XII. Городские картинки


   Giardino Pubblico. Громадные платаны распростерли свои узловатые руки. Конские каштаны, буйная зелень и глянцевые кусты самшита. По выровненной граблями песчаной дорожке идет мужчина, руки сцеплены за спиной. Шагает свободно и бросает любопытные взгляды на парковые скамейки, где на солнце греются пенсионеры и мамочки с детьми.
   Этот человек не мой отец.

   Наверное, вот он, выступает из-за белых колонн биржи. В светлом летнем костюме, под мышкой папка. Из здания выливается поток людей, на ходу надевающих солнечные очки. Поток быстро рассеивается. Мы переходим улицу и садимся за один из длинных столов в ресторане «Да Пепи». Здесь шумно и пахнет квашеной капустой. Колбаски подаются на картонных тарелках. Есть еще вареная ветчина с хреном или боллито мисто. Здесь жарко от горячей пищи и человеческих испарений. Папа несколько раз вытирает лоб. Он торопится. Мы с мамой – нет. Мужчина за стойкой, со смехом орудующий большим ножом, желает нам на прощание хорошего дня. На мелодичном словенском.

   Сербская церковь с голубым куполом. Внутри просторно, взгляд стремится вверх, к Спасу Вседержителю. Старая женщина возится перед иконостасом: вынимает огарки свечей из латунных подсвечников, задувает наполовину обгоревшие свечи. Трижды крестится перед Богоматерью и целует икону. Красные ковровые дорожки, в церкви висит запах ладана.
   И, кажется, что тишина звенит.

   За стойкой работает горбатый человек в очках. Прижав подбородок к груди и по-паучьи согнув руку, он прикладывает к конвертам тяжелый штемпель. Голос у него оказывается высоким, когда он называет стоимость. Мама торопливо выбирает мелочь из кошелька. За нами образуется небольшая очередь. Люди молчаливо стоят в просторном операционном зале, он богато отделан и выглядит чуть ли не торжественно. Здание почтамта желтое, желтое, как школа Марьеты в Любляне. А на площади перед ним плещется фонтан.

   Лестницам, кажется, не будет конца. Ступени у них неровные и крутые. Женщина с двумя набитыми кошелками, останавливается, делает пару шагов, останавливается опять. Она с сомнением смотрит вверх. Потом на двух детей, которые, крича, идут ей навстречу. И продолжает подъем. Справа и слева от лестницы – деревья, образующие аллею. До самого верха. Их тени мраморными прожилками ложатся на тротуар. Акации? И обрубки колонн за решеткой виллы? Неожиданно женщина исчезает, так и не достигнув плато. Церковь Сан-Джусто. Широкая площадь, шум города как далекий прибой. Внутри собора сияет золото апсидной мозаики. Второе солнце.
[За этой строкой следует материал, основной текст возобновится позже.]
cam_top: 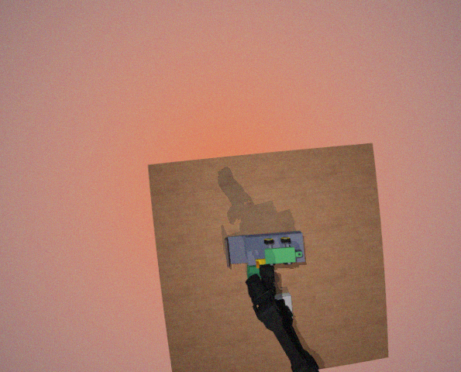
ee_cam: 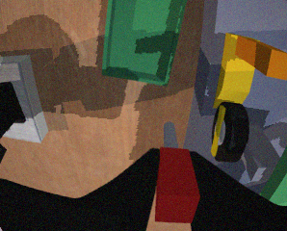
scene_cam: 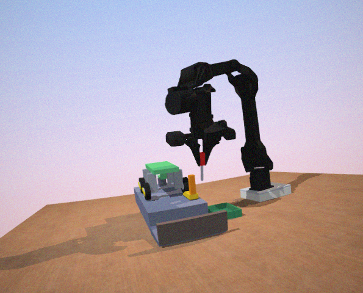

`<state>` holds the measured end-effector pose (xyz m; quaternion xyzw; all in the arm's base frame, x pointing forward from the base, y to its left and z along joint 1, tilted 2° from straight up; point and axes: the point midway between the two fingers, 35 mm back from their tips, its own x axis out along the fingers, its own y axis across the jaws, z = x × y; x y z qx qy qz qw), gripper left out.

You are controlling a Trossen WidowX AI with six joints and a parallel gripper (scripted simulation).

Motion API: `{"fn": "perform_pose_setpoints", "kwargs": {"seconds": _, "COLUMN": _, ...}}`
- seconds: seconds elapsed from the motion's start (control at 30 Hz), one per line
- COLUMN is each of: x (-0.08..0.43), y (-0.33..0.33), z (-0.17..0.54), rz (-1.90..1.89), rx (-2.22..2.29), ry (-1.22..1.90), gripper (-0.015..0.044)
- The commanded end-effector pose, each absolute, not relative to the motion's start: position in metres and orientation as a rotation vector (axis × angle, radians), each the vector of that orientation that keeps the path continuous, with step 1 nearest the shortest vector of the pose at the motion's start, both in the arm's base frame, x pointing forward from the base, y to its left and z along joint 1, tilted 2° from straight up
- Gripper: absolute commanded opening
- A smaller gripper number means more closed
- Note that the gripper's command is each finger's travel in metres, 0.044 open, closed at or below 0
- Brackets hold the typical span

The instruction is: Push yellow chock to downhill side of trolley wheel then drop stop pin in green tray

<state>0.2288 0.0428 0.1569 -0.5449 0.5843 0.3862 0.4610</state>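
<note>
My gripper (scene_cam: pixel 202 162) (ee_cam: pixel 171 158) is shut on the stop pin (scene_cam: pixel 202 157) (ee_cam: pixel 177 190) by its red head. The grey shank points down, free in the air, beside the ramp on the tray's side and above the table. The green trolley (cam_top: pixel 280 255) (scene_cam: pixel 161 166) stands on the ramp. The yellow chock (cam_top: pixel 260 262) (scene_cam: pixel 191 185) (ee_cam: pixel 237 77), orange handle upright, sits on the ramp at the downhill side of a near wheel (ee_cam: pixel 236 132), and looks in contact with it. The green tray (cam_top: pixel 252 270) (scene_cam: pixel 237 212) (ee_cam: pixel 134 78) lies beside the ramp and looks empty; the arm partly covers it in the top view.
The blue-grey ramp (cam_top: pixel 236 249) (scene_cam: pixel 175 209) has a dark end board (scene_cam: pixel 192 229) at its low end. The trolley's body and the chock's tall handle rise beside the gripper's side of the ramp. The arm's pale base (cam_top: pixel 287 303) (scene_cam: pixel 258 196) (ee_cam: pixel 34 98) stands beyond the tray.
</note>
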Motion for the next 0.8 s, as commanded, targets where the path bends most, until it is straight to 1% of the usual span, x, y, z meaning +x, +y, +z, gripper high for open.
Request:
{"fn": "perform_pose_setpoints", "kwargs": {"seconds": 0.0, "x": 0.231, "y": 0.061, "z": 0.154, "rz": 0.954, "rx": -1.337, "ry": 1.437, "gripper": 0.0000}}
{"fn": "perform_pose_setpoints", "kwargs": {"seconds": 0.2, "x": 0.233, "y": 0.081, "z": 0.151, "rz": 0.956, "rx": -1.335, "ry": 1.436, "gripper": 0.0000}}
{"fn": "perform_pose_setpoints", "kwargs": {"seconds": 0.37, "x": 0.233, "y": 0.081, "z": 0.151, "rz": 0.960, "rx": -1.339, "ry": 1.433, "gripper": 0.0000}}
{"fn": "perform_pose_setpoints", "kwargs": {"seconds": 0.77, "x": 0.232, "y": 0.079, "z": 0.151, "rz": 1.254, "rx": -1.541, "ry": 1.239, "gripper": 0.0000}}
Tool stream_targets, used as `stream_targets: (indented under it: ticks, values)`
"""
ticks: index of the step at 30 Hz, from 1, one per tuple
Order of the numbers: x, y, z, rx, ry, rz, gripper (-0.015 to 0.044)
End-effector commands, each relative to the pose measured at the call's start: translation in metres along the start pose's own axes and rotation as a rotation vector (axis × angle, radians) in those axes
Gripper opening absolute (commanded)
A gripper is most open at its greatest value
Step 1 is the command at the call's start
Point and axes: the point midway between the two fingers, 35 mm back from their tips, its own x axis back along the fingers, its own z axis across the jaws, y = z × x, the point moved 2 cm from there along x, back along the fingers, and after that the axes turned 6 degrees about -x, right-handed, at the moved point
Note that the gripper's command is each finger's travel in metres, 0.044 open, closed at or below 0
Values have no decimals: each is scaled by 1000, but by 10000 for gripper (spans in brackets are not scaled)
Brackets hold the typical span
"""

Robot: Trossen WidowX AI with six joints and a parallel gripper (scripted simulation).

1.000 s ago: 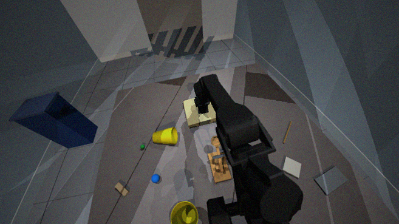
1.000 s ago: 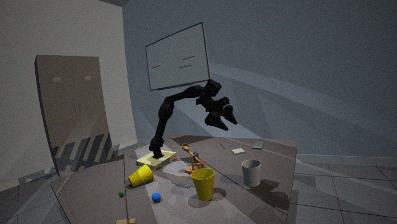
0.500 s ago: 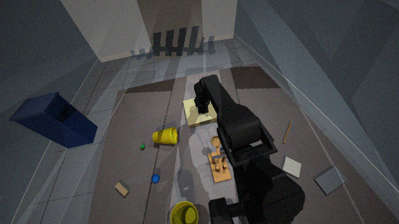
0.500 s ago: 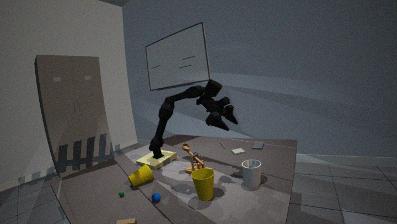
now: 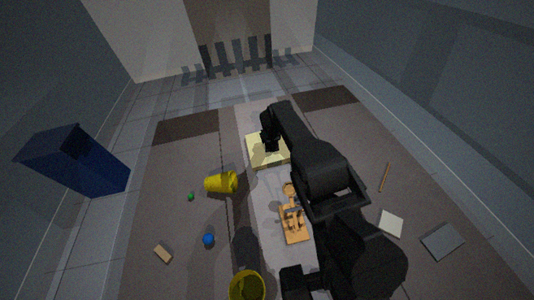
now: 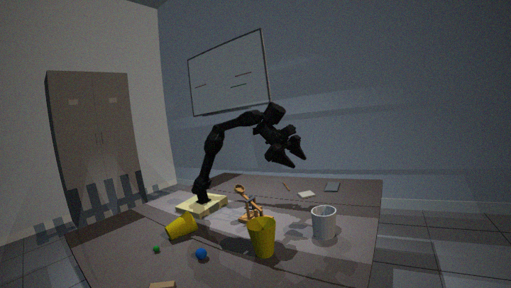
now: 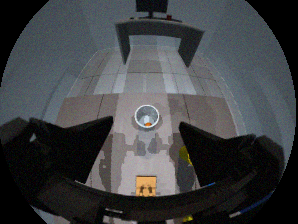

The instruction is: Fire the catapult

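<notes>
The white mug (image 6: 323, 225) (image 7: 141, 113) stands upright at the front of the table. A small orange ball (image 7: 148, 124) shows inside the mug, low against its near side in the wrist view. The wooden catapult (image 5: 298, 235) (image 6: 245, 217) (image 7: 146, 180) stands between the arm's base and the mug, its base pointing toward the mug. Its arm slants up toward the robot's base, and its round cup (image 5: 288, 189) (image 6: 239, 189) looks empty. My gripper (image 6: 300, 162) (image 7: 147, 122) is open and empty, high above the table between catapult and mug.
One yellow cup (image 5: 246, 291) (image 6: 262, 237) stands upright; another yellow cup (image 5: 220, 182) (image 6: 181, 225) lies on its side. A blue ball (image 5: 208, 239) (image 6: 201, 254), a green ball (image 5: 190, 196) (image 6: 156, 249) and a wooden block (image 5: 162, 253) lie nearby. A stick (image 5: 384, 176) and two flat squares lie opposite.
</notes>
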Motion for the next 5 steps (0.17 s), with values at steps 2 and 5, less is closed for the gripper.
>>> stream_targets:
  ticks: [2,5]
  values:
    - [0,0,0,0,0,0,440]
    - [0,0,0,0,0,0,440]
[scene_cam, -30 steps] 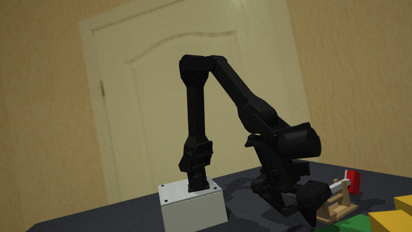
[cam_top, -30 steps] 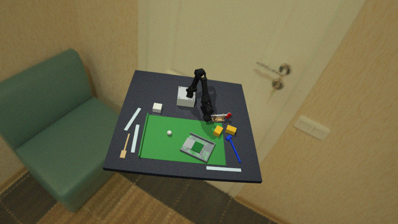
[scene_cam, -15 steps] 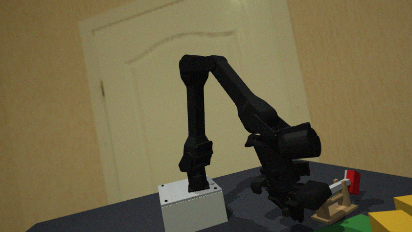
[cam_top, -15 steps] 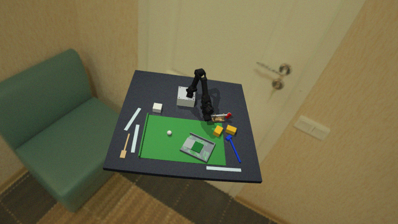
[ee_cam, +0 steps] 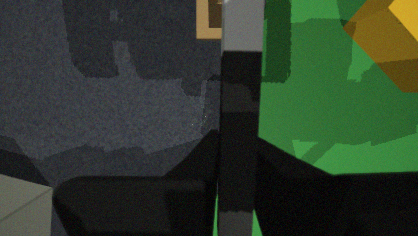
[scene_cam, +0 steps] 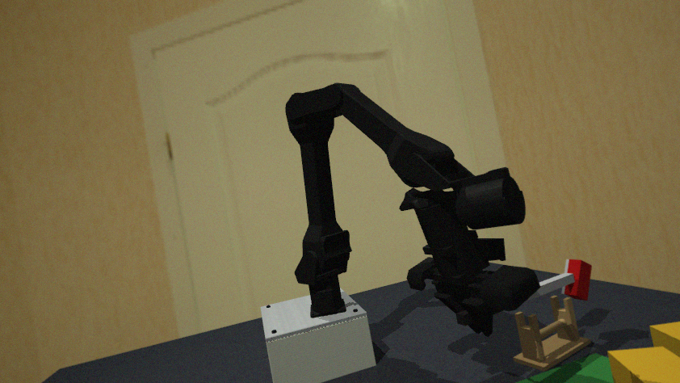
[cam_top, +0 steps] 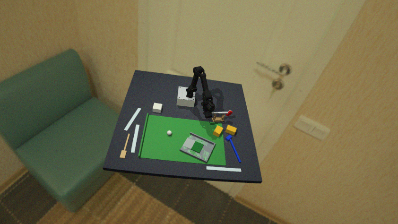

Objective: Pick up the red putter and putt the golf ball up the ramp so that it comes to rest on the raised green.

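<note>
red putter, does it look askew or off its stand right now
Nothing stands out. The red putter is roughly level, lifted clear above its wooden stand, with the gripper shut on its dark handle. That fits a pickup, not a slip.

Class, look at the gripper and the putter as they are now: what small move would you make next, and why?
Probably swing the putter over toward the ball. The gripper is shut on its dark handle, and the exterior view shows the shaft and red head already clear above the wooden stand. The ball sits out on the green mat, with the ramp beyond.
</note>
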Motion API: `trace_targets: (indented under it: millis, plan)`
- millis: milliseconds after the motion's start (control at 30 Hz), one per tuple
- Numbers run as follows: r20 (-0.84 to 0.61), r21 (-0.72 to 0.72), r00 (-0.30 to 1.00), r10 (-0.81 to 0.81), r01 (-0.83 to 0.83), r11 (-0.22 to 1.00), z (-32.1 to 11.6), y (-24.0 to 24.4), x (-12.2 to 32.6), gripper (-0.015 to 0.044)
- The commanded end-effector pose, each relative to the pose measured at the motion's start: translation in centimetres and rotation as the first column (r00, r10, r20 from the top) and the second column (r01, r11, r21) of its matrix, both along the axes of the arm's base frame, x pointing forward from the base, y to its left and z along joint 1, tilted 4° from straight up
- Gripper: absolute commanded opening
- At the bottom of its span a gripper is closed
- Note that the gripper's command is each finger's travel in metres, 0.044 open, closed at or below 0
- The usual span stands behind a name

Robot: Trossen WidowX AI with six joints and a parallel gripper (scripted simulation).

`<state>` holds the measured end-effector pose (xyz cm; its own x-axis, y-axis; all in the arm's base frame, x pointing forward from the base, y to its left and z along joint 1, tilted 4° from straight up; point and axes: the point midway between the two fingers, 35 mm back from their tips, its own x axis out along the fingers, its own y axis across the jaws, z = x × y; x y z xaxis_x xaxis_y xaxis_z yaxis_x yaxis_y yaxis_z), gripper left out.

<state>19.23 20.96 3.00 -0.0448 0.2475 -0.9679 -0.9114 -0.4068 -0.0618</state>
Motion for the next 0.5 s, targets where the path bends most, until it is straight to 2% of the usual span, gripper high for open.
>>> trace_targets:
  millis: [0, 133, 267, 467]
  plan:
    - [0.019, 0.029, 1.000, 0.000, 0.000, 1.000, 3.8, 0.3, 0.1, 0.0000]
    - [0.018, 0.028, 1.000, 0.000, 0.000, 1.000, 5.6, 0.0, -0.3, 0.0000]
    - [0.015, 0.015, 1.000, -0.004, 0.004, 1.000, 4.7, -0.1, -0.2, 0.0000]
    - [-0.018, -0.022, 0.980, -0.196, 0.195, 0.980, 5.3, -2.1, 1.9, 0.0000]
   Они пьют шоколад или мокко: дамы с проседью за мраморными столами в кафе «Сан-Марко». Сумочки и перчатки лежат рядом, на красной плюшевой обивке. Очки – возле серебряного подноса. Оживленная беседа, ни малейшей паузы. Руки участвуют в разговоре. Время от времени одна из них делает глоток или пудрит нос. Поймав взгляд, официант мгновенно оказывается рядом. Чего изволите, синьора? У дам есть время. В глубине стоят биллиардные столы, обтянутые зеленым сукном. Здесь царство мужчин. Стук шаров пронзает плотную завесу звуков, перекрывая дамскую болтовню. Клик-клак. Кии длинные. И маски, украшающие кофейню, подбивают на озорство.
   Перед нами высокий, в восточном стиле, фасад синагоги. Час не ранний и не поздний. Бородатый мужчина в жесткой черной шляпе сворачивает за угол и исчезает. Прохожих почти нет. Какое-то время мы просто стоим. Потом мама подходит к воротам и пытается открыть. Ворота заперты. Она находит дверь со звонком. Звонит. Проходит довольно много времени, и появляется молодой человек, спрашивает, что нам нужно. Мы хотим осмотреть синагогу. Он качает головой. Никаких объяснений. Его отказ не категоричный, но решительный. И мама не настаивает. Он медленно закрывает дверь, замок защелкивается почти беззвучно. Мы разворачиваемся.

   Прямоугольный парк обнесен низкой каменной оградой. Парк тенистый и прохладный. У подножья платанов, рядом с аккуратными песчаными дорожками – скамейки. Сидящий на скамейке либо смотрит на голубей, которые, покачивая головами (зобами), бродят в поисках еды, либо прячет лицо за большой газетой. Мне не нравится сидеть. Мне нравится ходить по каменной ограде, ставя одну ступню впереди другой. Самой. Мама то и дело протягивает мне руку, но я ее не принимаю. Слева заросли лавра, буйная зелень Пьяцца Хортис. Где-то кричит торговец цветами. Я иду ровно, с чувством триумфа.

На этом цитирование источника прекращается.